More difficult might be finding good help. The Lyons Group’s ventures are among almost a dozen restaurants opening in the Pier, and competition for staff is fierce. Which is why, for the second time in as many hours, Lyons is now grilling our waitress.

“You know that’s not Kobe, right?” he says, pointing to the menu. “It’s wagyu. They don’t have Kobe in America.”

“Wull,” she says, her French manicured fingers fluttering nervously, “I guess we say Kobe because most people don’t know what wagyu is.”

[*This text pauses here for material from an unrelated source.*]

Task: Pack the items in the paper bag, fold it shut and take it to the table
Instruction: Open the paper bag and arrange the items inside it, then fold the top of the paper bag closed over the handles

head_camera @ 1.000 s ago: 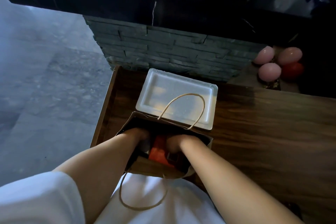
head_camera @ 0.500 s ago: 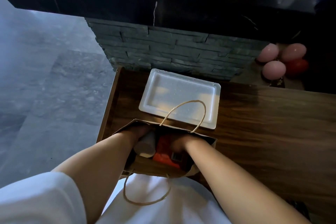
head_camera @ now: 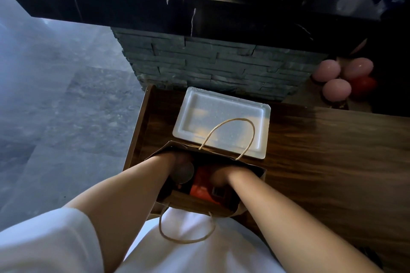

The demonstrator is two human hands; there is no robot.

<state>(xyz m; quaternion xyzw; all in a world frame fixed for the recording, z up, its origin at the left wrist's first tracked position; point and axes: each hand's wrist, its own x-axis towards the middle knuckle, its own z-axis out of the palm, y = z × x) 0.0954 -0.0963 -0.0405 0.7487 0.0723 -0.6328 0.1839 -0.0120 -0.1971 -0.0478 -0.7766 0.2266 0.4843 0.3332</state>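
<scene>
Both hands are down inside the open bag (head_camera: pixel 195 203), which stands at the near left edge of the wooden counter (head_camera: pixel 332 162). Over the last second the pale round cup (head_camera: pixel 182 173) has come up into view under the left hand (head_camera: pixel 177 160); a second ago only the red box (head_camera: pixel 203 186) showed between the wrists. The cup now sits beside the box, toward the left wall of the bag, and the left hand rests on or around its top. The right hand (head_camera: pixel 221 176) is pressed down on the far end of the red box. The fingers of both hands are hidden by the bag and the things in it, so I cannot tell whether they grip or merely steady.

The bag has barely shifted, its far handle (head_camera: pixel 230 135) arching over the white foam tray (head_camera: pixel 221 122), which lies empty just behind it. The near handle (head_camera: pixel 186 232) hangs off the counter edge toward the person.

My reading: the items are being settled side by side, so packing is nearly done. Folding the top and carrying the bag are yet to come, and both hands must come out first.
</scene>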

“Well, I know what it is,” Lyons says, peering at her over the menu. “It seems you have a little truth-in-advertising problem.”
“Wull…”

The thing is, you have to have a certain kind of personality to work at Sonsie. Some people are able to accept with Nietzschean stoicism not only Lyons’s persnicketiness but also the demands of the Newbury Street customer, the never-ending shifts, the punishing volume of orders. For many of them—alumni like Richard Hare, who left not long ago to manage Stella in the South End—the place is like waiter boot camp, and they eventually take their hard-earned skills to less draining, higher priced spots around Boston, making Sonsie sort of the ur-restaurant of the city’s dining scene.

But others find they just can’t, or won’t, put up with it all. “Eventually I hated working there so much that I had dreams about holding customers’ hands under the hot-water valve on the espresso machine,” says Leigh, my former partner behind the coffee counter, who is thankfully no longer working behind anyone’s counter and is now, of all things, a lawyer. Often when I worked there, a new hire would show up, work for the day, and never return. That problem hasn’t gone away. “It happens here all the time,” says Arianna, a waitress at Original Sonsie. “I think it happened yesterday.”

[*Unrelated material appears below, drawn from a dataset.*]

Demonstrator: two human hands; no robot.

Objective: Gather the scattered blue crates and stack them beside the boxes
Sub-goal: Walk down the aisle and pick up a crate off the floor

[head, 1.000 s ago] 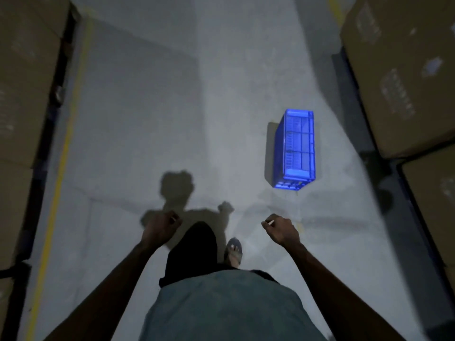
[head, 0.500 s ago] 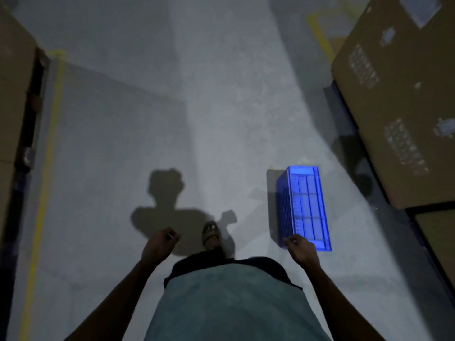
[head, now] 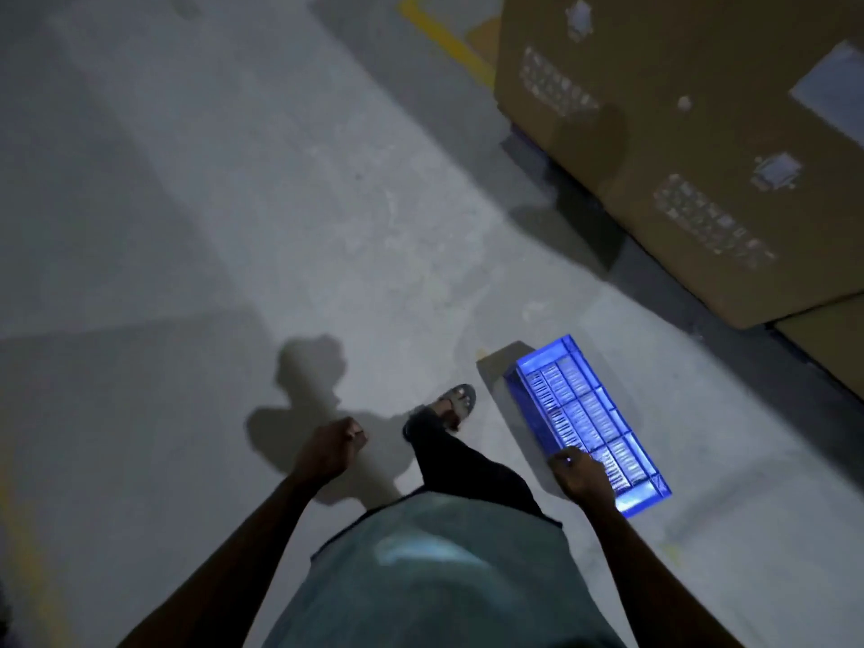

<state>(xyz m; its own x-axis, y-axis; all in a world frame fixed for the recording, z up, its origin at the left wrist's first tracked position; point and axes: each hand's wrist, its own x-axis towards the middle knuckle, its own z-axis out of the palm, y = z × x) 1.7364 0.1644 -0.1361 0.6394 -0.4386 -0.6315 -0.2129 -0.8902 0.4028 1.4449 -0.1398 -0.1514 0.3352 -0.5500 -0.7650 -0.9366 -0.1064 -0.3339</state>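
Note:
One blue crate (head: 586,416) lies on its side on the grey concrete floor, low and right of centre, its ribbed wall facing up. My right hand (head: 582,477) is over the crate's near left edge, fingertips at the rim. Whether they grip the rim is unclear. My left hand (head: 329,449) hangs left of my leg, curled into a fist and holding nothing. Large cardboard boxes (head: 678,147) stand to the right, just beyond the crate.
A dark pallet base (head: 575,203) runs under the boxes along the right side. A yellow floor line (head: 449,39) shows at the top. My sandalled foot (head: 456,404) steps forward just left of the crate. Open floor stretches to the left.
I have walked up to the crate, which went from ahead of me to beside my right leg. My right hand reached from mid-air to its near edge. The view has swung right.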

“It’s weird,” adds Jesse, another waitress.

But maybe the turnover is actually a good thing, since it helps keep the restaurant feeling fresh. In any case, it’s not hard for the management to find replacements. In Boston there’s always a new crop of starry-eyed college students from small suburban towns, postgraduate drifters, and artists who need to pay the bills until the big break comes. I know that when I finally quit for good—I was always quitting, then getting lured back again, then quitting again—it couldn’t have taken them long to find someone new. What’s less clear, though, is how you can have a Sonsie without having a ready supply of quirky Bostonians to stock its payroll.

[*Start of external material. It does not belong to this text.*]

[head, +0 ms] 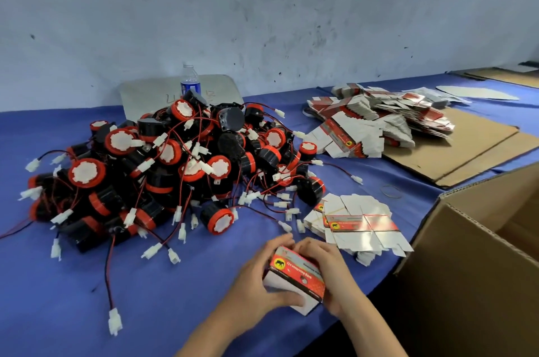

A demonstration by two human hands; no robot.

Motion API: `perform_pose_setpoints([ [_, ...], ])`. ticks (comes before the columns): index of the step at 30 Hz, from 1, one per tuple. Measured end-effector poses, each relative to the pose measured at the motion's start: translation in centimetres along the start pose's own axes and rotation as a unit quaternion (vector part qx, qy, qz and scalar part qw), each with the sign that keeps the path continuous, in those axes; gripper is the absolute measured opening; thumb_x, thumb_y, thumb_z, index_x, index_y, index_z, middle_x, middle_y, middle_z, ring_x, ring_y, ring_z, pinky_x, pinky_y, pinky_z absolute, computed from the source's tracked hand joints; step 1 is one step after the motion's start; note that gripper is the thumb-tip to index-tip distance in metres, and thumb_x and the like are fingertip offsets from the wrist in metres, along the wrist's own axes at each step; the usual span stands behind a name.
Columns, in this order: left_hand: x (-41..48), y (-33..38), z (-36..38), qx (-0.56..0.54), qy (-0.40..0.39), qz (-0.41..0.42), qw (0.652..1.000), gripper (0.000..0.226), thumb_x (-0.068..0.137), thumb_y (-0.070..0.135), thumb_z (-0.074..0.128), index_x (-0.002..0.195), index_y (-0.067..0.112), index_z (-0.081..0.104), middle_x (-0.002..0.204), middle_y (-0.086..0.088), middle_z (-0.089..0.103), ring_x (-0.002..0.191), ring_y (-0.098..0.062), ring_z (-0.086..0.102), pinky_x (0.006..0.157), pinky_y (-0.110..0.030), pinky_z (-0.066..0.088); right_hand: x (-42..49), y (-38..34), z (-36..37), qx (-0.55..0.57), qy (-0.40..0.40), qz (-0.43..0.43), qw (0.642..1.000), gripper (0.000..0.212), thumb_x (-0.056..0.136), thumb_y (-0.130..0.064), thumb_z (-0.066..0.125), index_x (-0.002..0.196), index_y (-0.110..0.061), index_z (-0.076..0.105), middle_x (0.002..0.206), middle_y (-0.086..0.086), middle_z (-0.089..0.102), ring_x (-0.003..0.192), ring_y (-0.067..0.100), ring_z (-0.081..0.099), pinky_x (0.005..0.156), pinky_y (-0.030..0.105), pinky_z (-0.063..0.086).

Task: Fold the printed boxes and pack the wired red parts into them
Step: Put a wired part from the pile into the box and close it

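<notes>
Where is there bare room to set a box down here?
Bare blue cloth fills the near left corner, before the heap of red wired parts. The brown cardboard sheet is half bare. Crowded: around the heap and flat printed boxes.

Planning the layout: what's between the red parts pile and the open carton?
Head view: a stack of flat printed boxes on the blue cloth, plus a rubber band behind it.

We see a glossy card box [297, 273], smooth plastic parts [163, 164], a matt blue cloth [175, 298], a rough brown corrugated carton [481, 263] and a scuffed, matt painted wall [262, 21].
</notes>
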State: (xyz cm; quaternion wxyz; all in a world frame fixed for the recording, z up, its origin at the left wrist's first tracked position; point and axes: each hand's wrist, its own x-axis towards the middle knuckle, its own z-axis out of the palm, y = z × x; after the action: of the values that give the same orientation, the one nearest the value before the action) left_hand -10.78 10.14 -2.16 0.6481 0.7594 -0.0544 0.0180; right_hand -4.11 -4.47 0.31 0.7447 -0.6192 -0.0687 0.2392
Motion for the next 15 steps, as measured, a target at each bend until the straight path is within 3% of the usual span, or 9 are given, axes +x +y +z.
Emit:
perform_pose_setpoints([
  [2, 0.0, 0.3, -0.2, -0.005, 0.027, 0.005, 1.0, 0.069, 0.061, 0.026, 0.088, 0.121, 0.029, 0.052, 0.112, 0.009, 0.068, 0.101, -0.012, 0.066, 0.081, -0.027, 0.055, 0.0, 0.0, 0.3, -0.003, 0.009, -0.009, 1.0, 0.031, 0.09, -0.025, 0.055, 0.064, -0.009, 0.062, 0.071, 0.014, 0.059, 0.066, 0.021, 0.06, 0.057, 0.027, 0.048],
  [4, 0.0, 0.5, -0.3, -0.038, 0.076, 0.009, 0.996, 0.063, 0.059, 0.034, 0.086, 0.11, 0.019, 0.052, 0.1, 0.004, 0.071, 0.091, -0.011, 0.068, 0.072, -0.021, 0.053, -0.2, -0.1, 0.5, -0.017, 0.008, -0.035, 0.999, 0.03, 0.077, -0.045, 0.06, 0.069, -0.016, 0.064, 0.075, 0.009, 0.061, 0.07, 0.021, 0.059, 0.063, 0.03, 0.045],
  [8, 0.4, 1.0, -0.8, -0.044, 0.157, 0.038, 0.986, 0.077, 0.056, 0.071, 0.075, 0.098, 0.012, 0.05, 0.081, 0.005, 0.064, 0.073, -0.004, 0.059, 0.066, -0.016, 0.046, -1.3, 0.5, 0.5, -0.145, -0.031, -0.132, 0.98, 0.041, 0.063, -0.043, 0.076, 0.099, -0.028, 0.065, 0.096, -0.003, 0.071, 0.091, 0.012, 0.066, 0.077, 0.02, 0.05],
  [11, 0.8, 0.6, -1.0, -0.024, 0.156, 0.047, 0.986, 0.087, 0.054, 0.088, 0.06, 0.096, 0.012, 0.052, 0.083, -0.007, 0.065, 0.075, -0.01, 0.06, 0.069, -0.025, 0.047, -2.0, 0.5, 0.7, -0.182, -0.005, -0.14, 0.973, 0.039, 0.062, -0.043, 0.082, 0.097, -0.037, 0.064, 0.096, -0.009, 0.071, 0.09, 0.008, 0.066, 0.076, 0.019, 0.052],
  [15, 1.7, 1.0, -0.3, -0.011, 0.153, 0.038, 0.987, 0.086, 0.057, 0.092, 0.052, 0.096, 0.015, 0.055, 0.088, -0.009, 0.066, 0.08, -0.013, 0.061, 0.072, -0.025, 0.049, -2.5, -0.7, 0.2, -0.204, 0.052, -0.153, 0.966, 0.032, 0.068, -0.027, 0.084, 0.095, -0.028, 0.068, 0.092, -0.011, 0.073, 0.088, 0.006, 0.067, 0.077, 0.02, 0.053],
])
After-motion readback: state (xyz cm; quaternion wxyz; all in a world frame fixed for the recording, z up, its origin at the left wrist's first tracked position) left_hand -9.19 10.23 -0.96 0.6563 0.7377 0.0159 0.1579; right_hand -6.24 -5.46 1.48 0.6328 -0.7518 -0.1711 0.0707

Apparently, Lyons is prepared to make the most of what’s at his disposal.

Back at Seablue, the sommelier walks up to our table bearing a bottle of riesling, which he presents with an extravagant flourish. He’s very tall, with an insane-looking cowlick and an earnest demeanor. He blusters knowingly about the art on the label, makes a comment about vineyards in Germany. Lyons is pleased; wine is a personal interest of his. “You,” he says, “are very good.” The sommelier beams. Then he unloads the wine into our glasses like diesel into a Mack truck.

“Okay, so he can’t pour,” Lyons says as the sommelier walks away. “We can work on that.” David Brilliant, a member of Lyons’s entourage and a wine aficionado, winces.

I’m inclined to take it as a positive sign. Because it appears, at least for now, that Lyons is still paying attention to the details. That, at least for now, maybe he’s not necessarily making a cookie-cutter chain. That he’s still casting for the right mix of personalities. That he’s looking not only for the sort of staffers who will remember that Fernando should never be served hard alcohol, but also, just to keep things interesting, the sort who might accidentally give it to him anyway.